Haha that sounds like something an Asian breeder might say?


----------



## ilovemymaltese (Oct 9, 2008)

I never quite understood both terms. I think what's considered baby-doll or not is rather subjective. And teddy bear faces are rather subjective as well. There's 

For example, some people consider my Gigi to have a "baby doll face" some don't. I have no idea what "type" of head she has, nor do I care what other people "think" she has! LOL All I know is that I wanted a malt with a pretty head and smaller muzzle, and Gigi's muzzle is not even one 1 inch long, including her nose!


----------



## Toby's Mom (May 7, 2004)

I've heard the term "teddy bear" when describing to a groomer how to trim the face.

I don't think the OP said it was a breeder who was using that term.


----------



## Ladysmom (Oct 19, 2004)

QUOTE (Tobys Mom @ Jul 29 2009, 10:21 PM) index.php?act=findpost&pid=811342


> I've heard the term "teddy bear" when describing to a groomer how to trim the face.
> 
> I don't think the OP said it was a breeder who was using that term.[/B]


That's where I've seen the term used, to describe a grooming style.


----------



## roxybaby22 (Feb 25, 2009)

Well, the first Malt that came to mind when I read the title of this thread was Tammy's (mom2bijou) Benny! I don't know what a teddy bear face is, but he just came to mind when I thought of it.  

I just love Benny's face! :wub:


----------



## ilovemymaltese (Oct 9, 2008)

QUOTE (LadysMom @ Jul 29 2009, 10:23 PM) index.php?act=findpost&pid=811343


> QUOTE (Tobys Mom @ Jul 29 2009, 10:21 PM) index.php?act=findpost&pid=811342





> I've heard the term "teddy bear" when describing to a groomer how to trim the face.[/B]


That's where I've seen the term used, to describe a grooming style.
[/B][/QUOTE]

Me too. I've heard it used with Chrisman puppies. Kind of the way that Chrisman cuts the hairs on the face of a pup, resembles a "teddy bear" look. I think the way the muzzle is cut, kind of like a fan around the nose, I could be wrong. 
Once again, it's all subjective. It's not written in stone anywhere, as to how a "teddy bear" look should look like. LOL


----------



## Carole (Nov 1, 2005)

Like others............. the only time I have heard the expression "teddy bear" is in regard to a "teddy bear cut" when grooming.


----------



## Cosy (Feb 9, 2006)

I've heard of teddy bear paws.

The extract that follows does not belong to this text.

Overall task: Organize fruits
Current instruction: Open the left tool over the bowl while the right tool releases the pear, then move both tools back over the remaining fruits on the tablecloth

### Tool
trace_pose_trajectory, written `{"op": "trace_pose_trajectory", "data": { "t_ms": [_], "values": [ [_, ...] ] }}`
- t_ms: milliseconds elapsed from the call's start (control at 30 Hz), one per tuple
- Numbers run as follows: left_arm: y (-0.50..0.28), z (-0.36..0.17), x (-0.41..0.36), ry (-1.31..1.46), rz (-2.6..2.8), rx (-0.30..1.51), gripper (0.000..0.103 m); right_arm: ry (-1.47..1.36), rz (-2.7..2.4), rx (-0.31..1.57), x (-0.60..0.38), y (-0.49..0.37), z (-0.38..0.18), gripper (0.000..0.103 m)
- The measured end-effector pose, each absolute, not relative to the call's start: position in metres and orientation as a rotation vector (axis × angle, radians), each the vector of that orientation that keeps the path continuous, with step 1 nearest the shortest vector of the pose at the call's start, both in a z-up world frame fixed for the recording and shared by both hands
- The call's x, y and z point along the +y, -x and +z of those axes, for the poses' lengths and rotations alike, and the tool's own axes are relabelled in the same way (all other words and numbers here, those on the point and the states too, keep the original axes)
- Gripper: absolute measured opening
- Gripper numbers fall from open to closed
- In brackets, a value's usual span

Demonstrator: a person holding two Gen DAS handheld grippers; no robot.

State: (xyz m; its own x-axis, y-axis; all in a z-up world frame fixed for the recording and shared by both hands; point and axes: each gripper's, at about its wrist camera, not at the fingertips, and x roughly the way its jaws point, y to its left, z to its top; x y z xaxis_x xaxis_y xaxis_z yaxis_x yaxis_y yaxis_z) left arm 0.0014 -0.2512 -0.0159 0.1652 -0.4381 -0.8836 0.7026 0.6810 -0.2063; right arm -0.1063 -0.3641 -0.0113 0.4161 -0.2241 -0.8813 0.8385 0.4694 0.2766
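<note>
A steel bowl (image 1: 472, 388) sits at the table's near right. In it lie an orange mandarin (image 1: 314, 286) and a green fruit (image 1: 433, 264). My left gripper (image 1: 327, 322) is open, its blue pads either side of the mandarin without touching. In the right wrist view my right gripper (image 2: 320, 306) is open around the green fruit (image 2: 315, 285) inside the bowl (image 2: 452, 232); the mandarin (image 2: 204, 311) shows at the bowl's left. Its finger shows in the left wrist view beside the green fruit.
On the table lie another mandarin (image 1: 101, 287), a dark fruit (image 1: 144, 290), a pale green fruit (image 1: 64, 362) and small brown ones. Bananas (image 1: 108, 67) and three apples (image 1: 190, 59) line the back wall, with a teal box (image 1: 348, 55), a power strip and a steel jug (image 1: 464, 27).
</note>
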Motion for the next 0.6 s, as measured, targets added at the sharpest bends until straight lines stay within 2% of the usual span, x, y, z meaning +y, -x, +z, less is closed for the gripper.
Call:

Maybe that's it.

Cosy has been called a kitten face by her breeder which was a new one on me. lol


----------



## princessre (Dec 23, 2008)

QUOTE (roxybaby22 @ Jul 29 2009, 10:29 PM) index.php?act=findpost&pid=811348


> Well, the first Malt that came to mind when I read the title of this thread was Tammy's (mom2bijou) Benny! I don't know what a teddy bear face is, but he just came to mind when I thought of it.
> 
> I just love Benny's face! :wub:[/B]


That's true, adorable Benny does come to mind if one were to think of a "teddy bear" face on a Maltese.


----------



## iheartbisou (Feb 13, 2007)

It was from a breeder's ad (not a real breeder though- just someone who breed their dog). Someone sent me a link yesterday of these 2 little dogs for adoption and it described them as 'teddy bear face', and I had only heard of a teddy bear cut (grooming), so I googled it and then found a lot of references in describing their puppies like this. Maybe this is a term used in marketing (again)?


----------



## norcalgal (Sep 16, 2007)

QUOTE (Cosy @ Jul 29 2009, 07:55 PM) index.php?act=findpost&pid=811365


> I've heard of teddy bear paws. Maybe that's it.
> 
> Cosy has been called a kitten face by her breeder which was a new one on me. lol[/B]


Funny you should say that. A few days ago I was on the forum browsing and my 16 year old daughter came to take a peek. One thing led to another and I showed her my favorite maltese pics on the forum with Cosy being one of my favorites. My daughter shrugged her shoulders and said: "You just love her cause she looks like our persian cat." I guess there might be something to the kitten face.


----------



## Cosy (Feb 9, 2006)

QUOTE (NorCalGal @ Jul 29 2009, 10:45 PM) index.php?act=findpost&pid=811387


> QUOTE (Cosy @ Jul 29 2009, 07:55 PM) index.php?act=findpost&pid=811365





> I've heard of teddy bear paws. Maybe that's it.
> 
> Cosy has been called a kitten face by her breeder which was a new one on me. lol[/B]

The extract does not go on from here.